• _Task item_
Would you print out all of the data exactly and keep the pictures out of it?

━━━ Provided data

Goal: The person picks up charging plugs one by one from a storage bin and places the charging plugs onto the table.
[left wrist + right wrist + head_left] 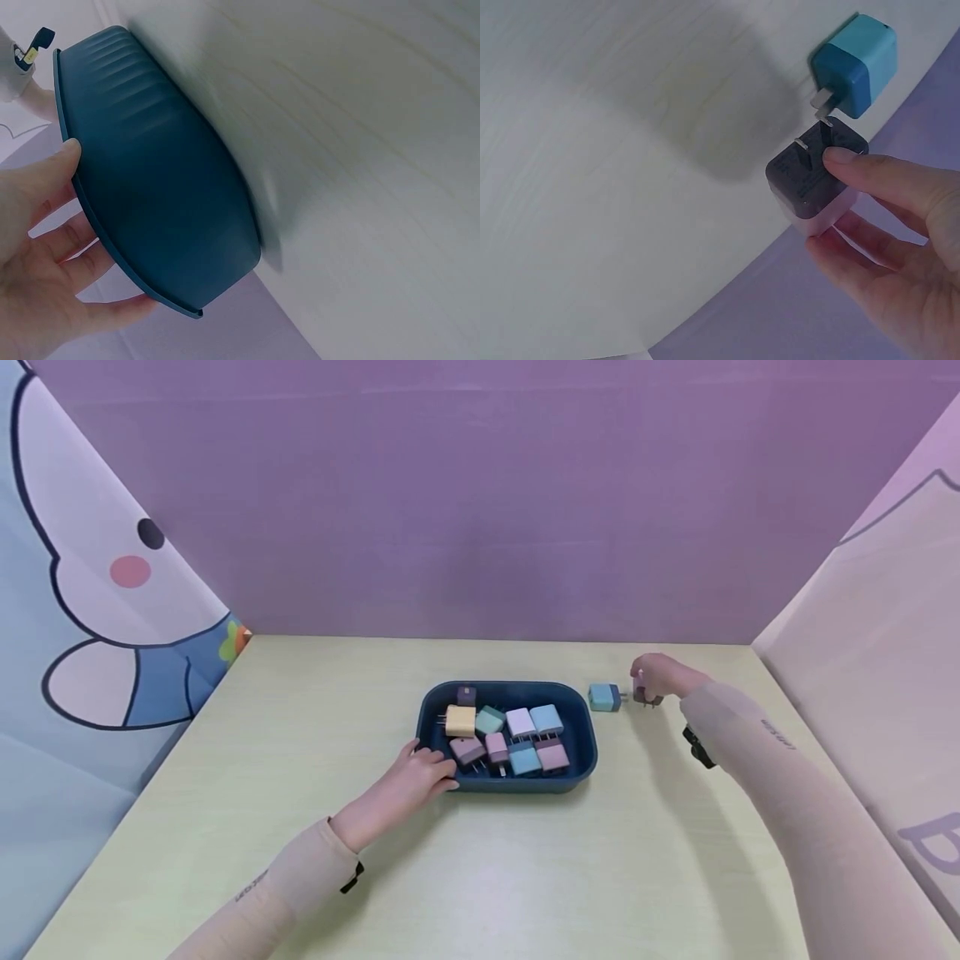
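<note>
My right hand (664, 677) pinches a pink and dark grey plug-in charger (801, 184) between thumb and fingers. Its two metal prongs point away from the fingers, and the thumb presses the pronged face. Just left of it on the table lies a light blue charger (602, 697) with a darker blue end, prongs turned toward the held one. My left hand (414, 774) grips the near left corner of a dark blue plastic bin (161, 180), thumb on the outside of the rim. Inside the bin are several chargers, among them a yellow one (461, 722) and a green one (490, 720).
The pale wood-grain table (510, 877) reaches back to a purple backdrop (480, 510). Printed cloth panels stand at the left (82, 810) and right (885, 677) sides. The right hand works near the table's far right part.
</note>
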### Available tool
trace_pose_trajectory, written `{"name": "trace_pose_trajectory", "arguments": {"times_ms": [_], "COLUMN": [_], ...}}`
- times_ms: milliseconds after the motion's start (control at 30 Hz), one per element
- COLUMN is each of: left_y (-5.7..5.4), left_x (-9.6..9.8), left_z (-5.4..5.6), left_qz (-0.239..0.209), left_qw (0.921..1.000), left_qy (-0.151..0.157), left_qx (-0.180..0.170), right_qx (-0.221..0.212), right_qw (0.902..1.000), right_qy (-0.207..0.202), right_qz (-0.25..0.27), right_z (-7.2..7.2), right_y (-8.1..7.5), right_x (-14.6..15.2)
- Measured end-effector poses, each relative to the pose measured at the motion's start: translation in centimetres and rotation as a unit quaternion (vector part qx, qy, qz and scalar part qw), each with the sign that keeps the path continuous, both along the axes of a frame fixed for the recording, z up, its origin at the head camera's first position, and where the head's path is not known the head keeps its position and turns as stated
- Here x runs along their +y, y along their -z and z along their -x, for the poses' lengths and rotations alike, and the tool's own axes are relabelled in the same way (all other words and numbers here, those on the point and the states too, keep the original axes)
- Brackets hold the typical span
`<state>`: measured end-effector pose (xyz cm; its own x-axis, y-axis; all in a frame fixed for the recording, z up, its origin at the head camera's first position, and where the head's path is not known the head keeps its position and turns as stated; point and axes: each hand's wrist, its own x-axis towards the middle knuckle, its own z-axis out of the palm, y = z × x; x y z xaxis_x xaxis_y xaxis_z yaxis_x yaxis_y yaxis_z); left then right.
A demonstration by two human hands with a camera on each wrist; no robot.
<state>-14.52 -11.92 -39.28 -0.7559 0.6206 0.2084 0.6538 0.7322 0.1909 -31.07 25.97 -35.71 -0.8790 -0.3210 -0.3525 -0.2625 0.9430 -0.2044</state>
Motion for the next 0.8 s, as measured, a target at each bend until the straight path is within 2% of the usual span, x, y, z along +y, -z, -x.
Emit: {"name": "trace_pose_trajectory", "arguments": {"times_ms": [333, 567, 800], "left_y": [0.2, 0.1, 0.2], "left_x": [0.2, 0.2, 0.2], "left_z": [0.0, -0.1, 0.0], "left_qz": [0.009, 0.010, 0.012], "left_qw": [0.9996, 0.9996, 0.9995], "left_qy": [0.007, 0.005, 0.006], "left_qx": [0.025, 0.027, 0.028], "right_qx": [-0.017, -0.035, -0.041], "right_qw": [0.9996, 0.9982, 0.9975], "right_qy": [0.020, 0.047, 0.056], "right_qz": [-0.010, 0.006, 0.009], "right_z": [0.1, 0.0, 0.2], "right_y": [1.4, 1.7, 2.2], "right_x": [0.7, 0.7, 0.9]}}
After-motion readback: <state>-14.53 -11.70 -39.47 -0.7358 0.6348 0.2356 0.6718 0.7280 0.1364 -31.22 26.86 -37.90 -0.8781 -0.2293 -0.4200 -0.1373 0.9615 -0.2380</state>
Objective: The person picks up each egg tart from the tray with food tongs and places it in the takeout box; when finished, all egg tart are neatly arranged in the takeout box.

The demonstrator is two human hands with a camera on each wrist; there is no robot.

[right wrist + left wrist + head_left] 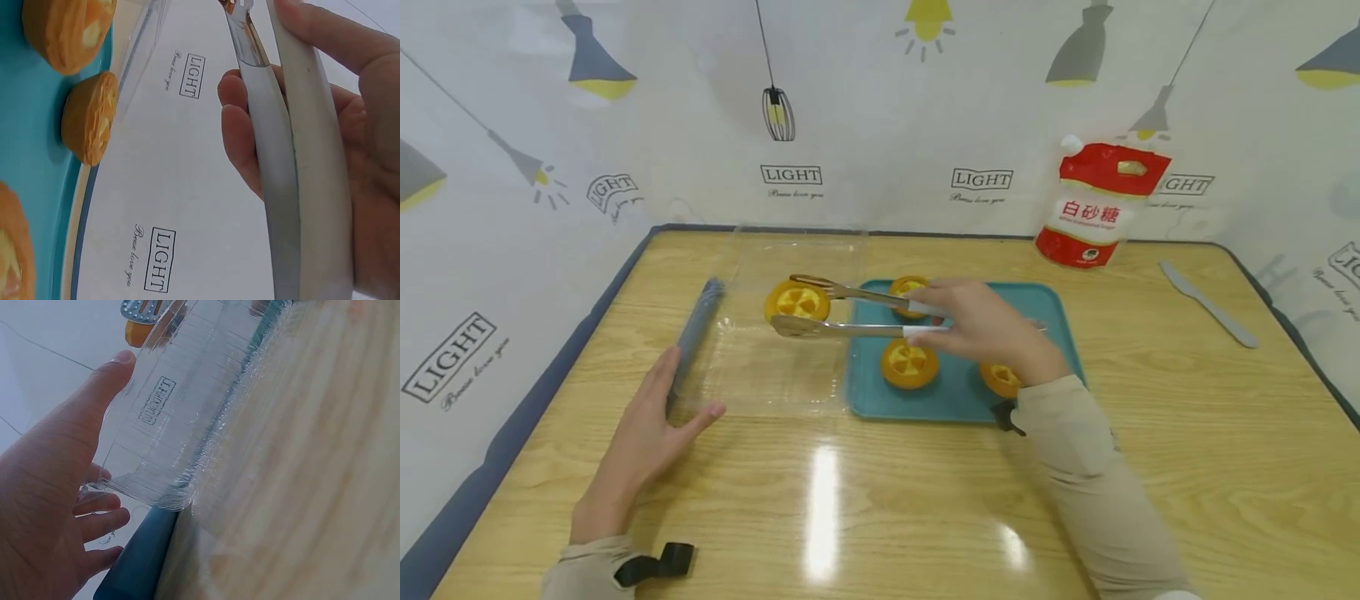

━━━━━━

• _Solved exercise_
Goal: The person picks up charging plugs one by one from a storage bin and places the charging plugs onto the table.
[left wrist + right wrist + head_left] 
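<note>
My right hand (664, 677) pinches a pink and dark grey plug-in charger (801, 184) between thumb and fingers. Its two metal prongs point away from the fingers, and the thumb presses the pronged face. Just left of it on the table lies a light blue charger (602, 697) with a darker blue end, prongs turned toward the held one. My left hand (414, 774) grips the near left corner of a dark blue plastic bin (161, 180), thumb on the outside of the rim. Inside the bin are several chargers, among them a yellow one (461, 722) and a green one (490, 720).
The pale wood-grain table (510, 877) reaches back to a purple backdrop (480, 510). Printed cloth panels stand at the left (82, 810) and right (885, 677) sides. The right hand works near the table's far right part.
</note>
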### Available tool
trace_pose_trajectory, written `{"name": "trace_pose_trajectory", "arguments": {"times_ms": [_], "COLUMN": [_], ...}}`
- times_ms: milliseconds after the motion's start (control at 30 Hz), one per element
- COLUMN is each of: left_y (-5.7..5.4), left_x (-9.6..9.8), left_z (-5.4..5.6), left_qz (-0.239..0.209), left_qw (0.921..1.000), left_qy (-0.151..0.157), left_qx (-0.180..0.170), right_qx (-0.221..0.212), right_qw (0.902..1.000), right_qy (-0.207..0.202), right_qz (-0.25..0.27), right_z (-7.2..7.2), right_y (-8.1..7.5), right_x (-14.6..15.2)
- Measured end-effector poses, each relative to the pose measured at the motion's start: translation in centimetres and rotation as a unit quaternion (vector part qx, qy, qz and scalar part qw), each with the sign that keeps the path continuous, both along the axes of a frame fixed for the recording, z up, its origin at the head camera's first position, and where the head's path is not known the head keeps its position and turns as stated
- Here x runs along their +y, y along their -z and z along their -x, for the poses' lengths and rotations alike, and the tool's own axes are relabelled in the same way (all other words and numbers here, those on the point and the states too, keep the original axes)
- Brackets hold the typical span
`<state>`: measured end-effector pose (xyz cm; its own x-axis, y-axis; all in a frame fixed for the recording, z up, its origin at the head camera's first position, and where the head's path is not known the head keeps its position and turns as stated; point and axes: each hand's wrist, its own x-axis towards the middle knuckle, its own z-axis out of the palm, y = z × x; x y z xaxis_x xaxis_y xaxis_z yaxis_x yaxis_y yaxis_z); left then right.
A demonstration by two human hands with a camera on each wrist; no robot.
<state>-14.52 -11.92 -39.28 -0.7559 0.6206 0.2084 0.6538 0.7322 0.1909 -31.07 25.97 -35.71 -0.8790 -0.3210 -0.3525 -0.2625 0.9430 -0.2044</state>
Motion for the next 0.8 s, as measured, a target at each bend until the straight path is within 2% of the usual span, x, y, z along +y, -z, -x.
Emit: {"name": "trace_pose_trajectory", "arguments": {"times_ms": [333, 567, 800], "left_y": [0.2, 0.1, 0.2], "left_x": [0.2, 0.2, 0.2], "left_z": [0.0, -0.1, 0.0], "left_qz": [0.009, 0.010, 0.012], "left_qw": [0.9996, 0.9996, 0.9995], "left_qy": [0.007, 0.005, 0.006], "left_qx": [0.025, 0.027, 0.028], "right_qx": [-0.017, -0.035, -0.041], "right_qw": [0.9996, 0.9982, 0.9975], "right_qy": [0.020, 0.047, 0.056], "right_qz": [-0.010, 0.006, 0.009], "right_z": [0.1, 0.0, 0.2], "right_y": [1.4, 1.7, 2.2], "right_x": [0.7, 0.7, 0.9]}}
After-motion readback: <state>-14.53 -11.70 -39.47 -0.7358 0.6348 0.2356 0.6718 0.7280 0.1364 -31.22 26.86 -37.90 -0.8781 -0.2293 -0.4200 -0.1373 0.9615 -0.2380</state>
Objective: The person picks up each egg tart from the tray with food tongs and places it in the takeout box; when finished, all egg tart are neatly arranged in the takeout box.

The demonstrator is two human hands with a camera on each wrist; there is no robot.

[right wrist + left wrist + head_left] 

Nothing else is required to complete this exercise.